If you’re a young investor looking to start off your journey, it’s unlikely that fixed deposits or mutual funds will generate the same amount of excitement or interest compared to other forms of high-return investments. One of these is equity crowdfunding (ECF), a modern form of investing that can lead to a large return on investment down the road, but also comes with a large amount of risk. However, most individuals will put in small to medium sums of money which means they are more likely to be able to afford losses in the event that a company fails to deliver a return.
Companies Might Go Big or Go Home
Like any other form of investing such as playing the stock market, dabbling in commodities or purchasing property, ECF has its own set of risks. The companies raising funds through this model could go on to make a killing or simply fade into obscurity after a few years. No amount of research will be able to account for sudden market changes or demands, even if there is a very experienced team spearheading the company’s expansion.
The Challenge of Localisation
Similarly, if the company is expanding internationally, there’s the risk of not being able to localise the product or service to suit the market’s needs. You just have to look at the countless American companies that have tried to penetrate Asian markets like China and India, but failed because localisation wasn’t their strong point. Notable examples include Taco Bell and Groupon to name just two.
So How Viable is ECF?
However, there have been enough success stories in recent years that suggest ECF is a viable method of raising, especially in more mature markets. Two of the most well-known examples of ECF investors reaping the rewards are through ride-hailing app Uber and plant-based meat substitute firm Beyond Meat.
As part of a more developed ECF market in the United States, an equity crowdfunding platform by the name of OurCrowd held healthy positions in both companies. This led to investors getting sizeable returns on their money when both Uber and Beyond Meat had their initial public offerings (IPO) in the same week!
Shareholders in Beyond Meat would’ve been well-advised to hold their shares until today though – having listed at a price of $25 per share, it’s now hovering around the US$120 mark! For investors in Uber, it would’ve been best to cash out during the IPO itself, but retail investors in both are still in the green if they choose to cash out today. Although such wildly successful stories are rare, it does highlight the potential for retail investors to get in early on some truly revolutionary companies through equity crowdfunding.
The Numbers Don’t Lie
Another advanced ECF market to consider is the United Kingdom; according to Statista, the ECF market in the UK rose from just £28 million in 2013 to £333 million in 2017, with a total of 20 different ECF platforms serving this market alone!

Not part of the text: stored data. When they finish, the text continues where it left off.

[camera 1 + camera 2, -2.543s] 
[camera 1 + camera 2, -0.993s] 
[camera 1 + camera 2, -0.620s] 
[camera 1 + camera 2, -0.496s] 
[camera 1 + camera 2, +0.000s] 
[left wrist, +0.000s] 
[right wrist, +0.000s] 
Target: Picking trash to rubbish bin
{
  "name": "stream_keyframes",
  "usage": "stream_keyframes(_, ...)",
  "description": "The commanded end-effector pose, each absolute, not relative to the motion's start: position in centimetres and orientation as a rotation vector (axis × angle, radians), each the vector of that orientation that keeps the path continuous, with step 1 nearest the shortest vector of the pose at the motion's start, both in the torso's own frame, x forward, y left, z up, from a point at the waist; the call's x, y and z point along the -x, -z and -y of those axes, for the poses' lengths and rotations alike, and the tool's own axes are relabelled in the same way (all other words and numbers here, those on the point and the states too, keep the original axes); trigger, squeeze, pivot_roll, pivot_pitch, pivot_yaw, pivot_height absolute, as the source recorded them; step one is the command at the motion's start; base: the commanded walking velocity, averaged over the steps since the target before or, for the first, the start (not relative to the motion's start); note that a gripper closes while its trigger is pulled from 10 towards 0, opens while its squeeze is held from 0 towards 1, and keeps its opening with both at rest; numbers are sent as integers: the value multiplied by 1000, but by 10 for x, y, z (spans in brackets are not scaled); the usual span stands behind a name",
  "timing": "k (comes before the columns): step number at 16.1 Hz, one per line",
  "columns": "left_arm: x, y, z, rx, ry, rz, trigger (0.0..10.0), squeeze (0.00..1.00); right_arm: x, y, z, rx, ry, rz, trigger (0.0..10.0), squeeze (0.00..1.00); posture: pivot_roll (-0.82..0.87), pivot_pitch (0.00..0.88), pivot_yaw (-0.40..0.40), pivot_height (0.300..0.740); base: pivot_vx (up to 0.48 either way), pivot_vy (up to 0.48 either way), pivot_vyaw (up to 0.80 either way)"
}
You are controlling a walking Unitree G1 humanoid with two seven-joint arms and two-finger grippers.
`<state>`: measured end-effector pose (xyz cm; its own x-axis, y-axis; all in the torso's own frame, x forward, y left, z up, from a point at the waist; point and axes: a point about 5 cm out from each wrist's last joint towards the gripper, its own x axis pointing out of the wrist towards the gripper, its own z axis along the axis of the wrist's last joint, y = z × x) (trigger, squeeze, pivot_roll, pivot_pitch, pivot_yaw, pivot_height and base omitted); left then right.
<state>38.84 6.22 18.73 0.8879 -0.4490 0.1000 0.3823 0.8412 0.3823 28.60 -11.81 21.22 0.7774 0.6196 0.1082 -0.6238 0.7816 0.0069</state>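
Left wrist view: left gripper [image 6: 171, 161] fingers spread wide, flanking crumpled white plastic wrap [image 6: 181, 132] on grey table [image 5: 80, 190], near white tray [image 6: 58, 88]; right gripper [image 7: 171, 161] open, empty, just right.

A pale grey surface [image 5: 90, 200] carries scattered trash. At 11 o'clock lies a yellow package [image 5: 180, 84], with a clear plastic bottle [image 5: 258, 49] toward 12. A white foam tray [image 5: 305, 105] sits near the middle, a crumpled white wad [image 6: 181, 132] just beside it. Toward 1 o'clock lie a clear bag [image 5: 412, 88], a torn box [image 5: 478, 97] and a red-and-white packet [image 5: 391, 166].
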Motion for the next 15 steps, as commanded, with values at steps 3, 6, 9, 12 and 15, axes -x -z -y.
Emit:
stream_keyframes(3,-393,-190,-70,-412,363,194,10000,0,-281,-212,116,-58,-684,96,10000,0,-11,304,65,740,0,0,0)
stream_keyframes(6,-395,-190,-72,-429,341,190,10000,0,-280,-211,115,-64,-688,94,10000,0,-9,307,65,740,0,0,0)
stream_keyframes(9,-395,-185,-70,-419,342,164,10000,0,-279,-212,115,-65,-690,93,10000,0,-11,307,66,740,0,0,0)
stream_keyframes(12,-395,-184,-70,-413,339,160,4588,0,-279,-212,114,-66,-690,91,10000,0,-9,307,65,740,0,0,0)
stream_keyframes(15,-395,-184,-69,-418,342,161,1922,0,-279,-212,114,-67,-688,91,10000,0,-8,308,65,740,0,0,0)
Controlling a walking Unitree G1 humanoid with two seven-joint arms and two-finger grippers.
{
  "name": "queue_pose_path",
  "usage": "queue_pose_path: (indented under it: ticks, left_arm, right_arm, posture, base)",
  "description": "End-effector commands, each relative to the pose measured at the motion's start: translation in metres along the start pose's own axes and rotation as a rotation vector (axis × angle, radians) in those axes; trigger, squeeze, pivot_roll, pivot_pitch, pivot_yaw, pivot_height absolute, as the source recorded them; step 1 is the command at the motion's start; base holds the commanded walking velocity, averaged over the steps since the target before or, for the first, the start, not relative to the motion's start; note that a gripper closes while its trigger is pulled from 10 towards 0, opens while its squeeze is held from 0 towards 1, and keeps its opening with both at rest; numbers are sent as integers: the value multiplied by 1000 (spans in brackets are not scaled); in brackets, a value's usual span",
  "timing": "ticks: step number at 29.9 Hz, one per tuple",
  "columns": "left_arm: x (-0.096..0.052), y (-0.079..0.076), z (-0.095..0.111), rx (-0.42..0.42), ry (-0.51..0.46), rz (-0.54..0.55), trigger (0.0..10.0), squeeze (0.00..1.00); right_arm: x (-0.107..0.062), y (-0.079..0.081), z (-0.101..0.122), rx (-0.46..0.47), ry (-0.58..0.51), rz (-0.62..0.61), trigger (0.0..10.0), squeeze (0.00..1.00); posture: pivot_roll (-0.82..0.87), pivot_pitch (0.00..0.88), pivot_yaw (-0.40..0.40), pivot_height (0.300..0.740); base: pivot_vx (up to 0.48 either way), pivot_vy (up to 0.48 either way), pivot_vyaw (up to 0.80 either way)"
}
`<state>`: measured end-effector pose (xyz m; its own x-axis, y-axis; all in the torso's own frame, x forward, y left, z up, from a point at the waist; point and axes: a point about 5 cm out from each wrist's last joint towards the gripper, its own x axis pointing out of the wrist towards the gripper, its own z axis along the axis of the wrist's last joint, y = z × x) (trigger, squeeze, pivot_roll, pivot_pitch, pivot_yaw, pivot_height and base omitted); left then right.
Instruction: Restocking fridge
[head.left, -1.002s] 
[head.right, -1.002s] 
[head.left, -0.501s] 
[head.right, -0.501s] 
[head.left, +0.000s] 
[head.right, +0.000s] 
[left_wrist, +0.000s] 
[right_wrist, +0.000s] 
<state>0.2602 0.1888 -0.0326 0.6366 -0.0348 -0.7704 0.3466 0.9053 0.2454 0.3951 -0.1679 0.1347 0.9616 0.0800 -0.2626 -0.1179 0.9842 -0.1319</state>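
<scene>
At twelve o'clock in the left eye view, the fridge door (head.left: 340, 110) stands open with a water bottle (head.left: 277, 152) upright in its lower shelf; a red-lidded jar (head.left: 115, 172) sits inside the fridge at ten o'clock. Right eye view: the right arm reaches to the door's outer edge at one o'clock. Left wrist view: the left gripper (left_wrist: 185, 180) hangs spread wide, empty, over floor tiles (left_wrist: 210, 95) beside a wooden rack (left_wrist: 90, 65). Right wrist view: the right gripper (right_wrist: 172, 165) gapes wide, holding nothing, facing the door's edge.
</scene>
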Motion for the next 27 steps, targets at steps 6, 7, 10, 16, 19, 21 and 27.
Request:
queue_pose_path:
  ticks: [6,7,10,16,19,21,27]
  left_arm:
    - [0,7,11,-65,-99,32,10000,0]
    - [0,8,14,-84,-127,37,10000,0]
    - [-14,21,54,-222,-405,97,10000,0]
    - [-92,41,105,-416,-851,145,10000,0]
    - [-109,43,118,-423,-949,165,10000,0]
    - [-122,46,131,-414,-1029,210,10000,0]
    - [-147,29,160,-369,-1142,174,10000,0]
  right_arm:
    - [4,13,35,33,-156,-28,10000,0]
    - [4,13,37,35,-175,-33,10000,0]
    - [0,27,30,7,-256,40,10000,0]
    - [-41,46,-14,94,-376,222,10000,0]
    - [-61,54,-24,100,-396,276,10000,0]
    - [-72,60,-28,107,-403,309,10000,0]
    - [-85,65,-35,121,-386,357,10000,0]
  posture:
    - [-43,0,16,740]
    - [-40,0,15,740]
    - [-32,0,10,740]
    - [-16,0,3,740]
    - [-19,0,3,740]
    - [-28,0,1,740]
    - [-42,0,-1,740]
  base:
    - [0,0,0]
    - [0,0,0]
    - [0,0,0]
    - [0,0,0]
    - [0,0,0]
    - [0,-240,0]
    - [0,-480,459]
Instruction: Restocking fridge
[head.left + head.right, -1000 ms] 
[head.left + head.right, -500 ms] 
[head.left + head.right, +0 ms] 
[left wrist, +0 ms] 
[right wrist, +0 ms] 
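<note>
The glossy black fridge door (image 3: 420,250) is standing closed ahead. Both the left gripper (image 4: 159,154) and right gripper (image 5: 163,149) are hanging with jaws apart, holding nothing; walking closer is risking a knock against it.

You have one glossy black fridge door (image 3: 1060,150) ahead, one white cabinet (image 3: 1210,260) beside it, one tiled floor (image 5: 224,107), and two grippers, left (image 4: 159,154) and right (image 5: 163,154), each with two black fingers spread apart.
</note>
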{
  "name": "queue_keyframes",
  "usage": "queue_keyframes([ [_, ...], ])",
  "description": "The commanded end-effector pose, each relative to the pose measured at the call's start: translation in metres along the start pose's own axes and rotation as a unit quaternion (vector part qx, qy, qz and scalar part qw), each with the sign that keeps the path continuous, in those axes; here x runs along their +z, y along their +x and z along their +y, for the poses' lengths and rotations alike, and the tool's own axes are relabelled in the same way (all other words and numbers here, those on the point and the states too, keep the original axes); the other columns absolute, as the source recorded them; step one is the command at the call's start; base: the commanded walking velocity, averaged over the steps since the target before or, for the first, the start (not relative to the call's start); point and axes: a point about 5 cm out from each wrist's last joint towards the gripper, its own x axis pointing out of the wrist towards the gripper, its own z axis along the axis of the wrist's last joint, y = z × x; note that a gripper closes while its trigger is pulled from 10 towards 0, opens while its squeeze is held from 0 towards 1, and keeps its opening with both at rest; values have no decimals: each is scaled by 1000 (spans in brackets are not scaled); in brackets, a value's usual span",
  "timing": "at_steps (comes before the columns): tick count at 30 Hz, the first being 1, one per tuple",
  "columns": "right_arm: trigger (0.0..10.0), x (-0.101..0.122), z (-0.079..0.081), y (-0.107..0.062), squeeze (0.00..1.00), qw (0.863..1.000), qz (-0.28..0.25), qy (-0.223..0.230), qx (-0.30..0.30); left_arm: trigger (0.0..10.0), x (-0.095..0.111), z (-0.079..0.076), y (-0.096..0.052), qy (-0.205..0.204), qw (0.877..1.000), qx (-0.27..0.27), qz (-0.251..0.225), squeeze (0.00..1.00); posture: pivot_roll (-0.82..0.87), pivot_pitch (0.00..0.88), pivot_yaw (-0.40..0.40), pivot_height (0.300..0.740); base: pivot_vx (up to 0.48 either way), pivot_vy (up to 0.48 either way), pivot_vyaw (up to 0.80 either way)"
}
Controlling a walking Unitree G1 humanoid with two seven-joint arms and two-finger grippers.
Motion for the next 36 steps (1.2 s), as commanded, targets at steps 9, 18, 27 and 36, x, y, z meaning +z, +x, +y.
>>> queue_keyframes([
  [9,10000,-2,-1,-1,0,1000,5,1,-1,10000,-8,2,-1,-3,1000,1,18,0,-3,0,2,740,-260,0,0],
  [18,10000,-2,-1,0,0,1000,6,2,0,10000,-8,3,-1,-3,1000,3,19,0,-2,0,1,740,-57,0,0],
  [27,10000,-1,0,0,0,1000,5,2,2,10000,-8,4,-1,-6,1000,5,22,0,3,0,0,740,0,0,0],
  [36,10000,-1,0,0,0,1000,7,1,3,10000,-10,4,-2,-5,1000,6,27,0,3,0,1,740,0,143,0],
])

This demonstrates huge and consistent growth and is indicative of the demand for such a progressive fundraising model among retail investors that want to put smaller sums towards riskier but more rewarding investments. Overall, the global ECF market accounts for US$2.5 billion annually, which may sound like a lot but is a drop in the ocean when you consider the amount of funds companies are raising through more conventional models like IPOs.
If you’re considering investing some funds into a specific company via ECF, we hope this has given you a balanced view of the subject. Ultimately, it boils down to your risk appetite and how much you are willing to invest and potentially lose, for a chance to get a very large return on your investment depending on the success of your chosen company.
Disclaimer: Our articles are not and should not be taken as financial advice. You should conduct your own research carefully and be fully aware of all implications prior to making any investments.